PROBLEM REQUIREMENTS: Transcribe nothing except the lines below that run from the one with "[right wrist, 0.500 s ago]" to the one with "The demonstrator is", ends included, and do not copy any picture.

=== Begin Enclosure ===

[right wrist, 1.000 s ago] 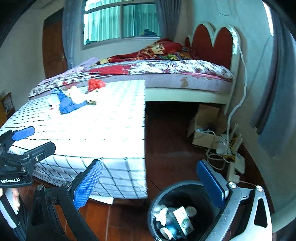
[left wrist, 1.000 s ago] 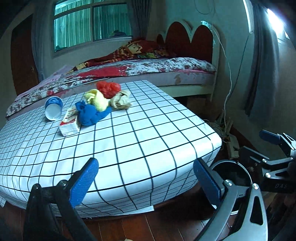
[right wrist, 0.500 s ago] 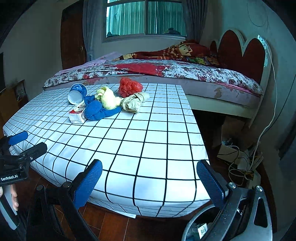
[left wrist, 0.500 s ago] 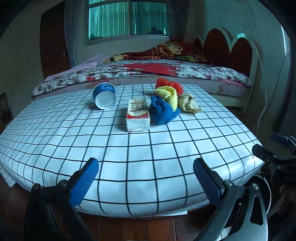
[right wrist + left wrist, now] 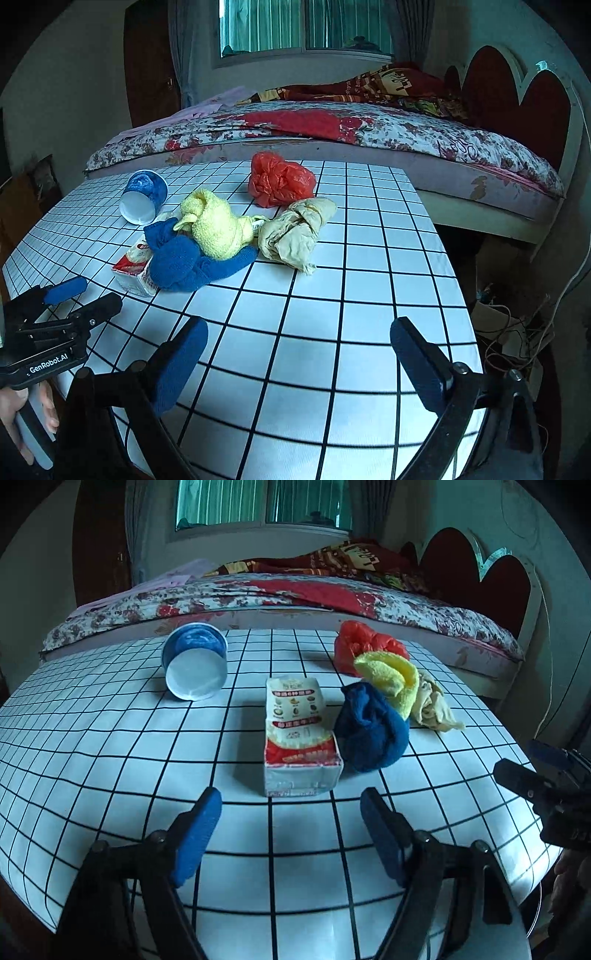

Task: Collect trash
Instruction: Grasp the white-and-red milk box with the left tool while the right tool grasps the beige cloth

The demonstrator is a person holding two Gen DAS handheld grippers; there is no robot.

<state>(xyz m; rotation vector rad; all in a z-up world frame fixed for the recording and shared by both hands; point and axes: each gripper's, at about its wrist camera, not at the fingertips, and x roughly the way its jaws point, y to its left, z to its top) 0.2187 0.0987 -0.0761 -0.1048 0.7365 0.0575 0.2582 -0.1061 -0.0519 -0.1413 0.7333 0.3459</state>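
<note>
1. Trash is sitting in a cluster on a table (image 5: 110, 746) w/ a white, black-grid cover; a bed (image 5: 295, 598) is standing just behind it.
2. I'm holding my left gripper (image 5: 291, 834) low over the near table edge, jaws spread wide & gripping nothing, blue pads either side of a red-and-white carton (image 5: 299, 738) lying flat just ahead.
3. Carton's right side is touching a crumpled blue cloth (image 5: 373, 731).
4. Yellow cloth (image 5: 391, 675) is resting on top of the blue one; a beige wad (image 5: 432, 705) is lying just right of it.
5. Red plastic bag (image 5: 365, 646) is sitting behind the cloths, nearer the bed.
6. Blue paper cup (image 5: 195, 664) is lying tipped on its side, left of the carton & apart from it, white base facing me.
7. I'm holding my right gripper (image 5: 299, 369) over the table's near right corner, jaws also wide apart & empty, well short of the pile; the beige wad is nearest to it.
</note>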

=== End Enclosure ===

REPLY:
[right wrist, 0.500 s ago] 
[left wrist, 0.500 s ago] 
[right wrist + left wrist, now] 

Task: Collect trash
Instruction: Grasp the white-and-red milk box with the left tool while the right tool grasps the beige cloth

The demonstrator is a person holding two Gen DAS handheld grippers; there is no robot.

The output is finished, and nothing else is needed.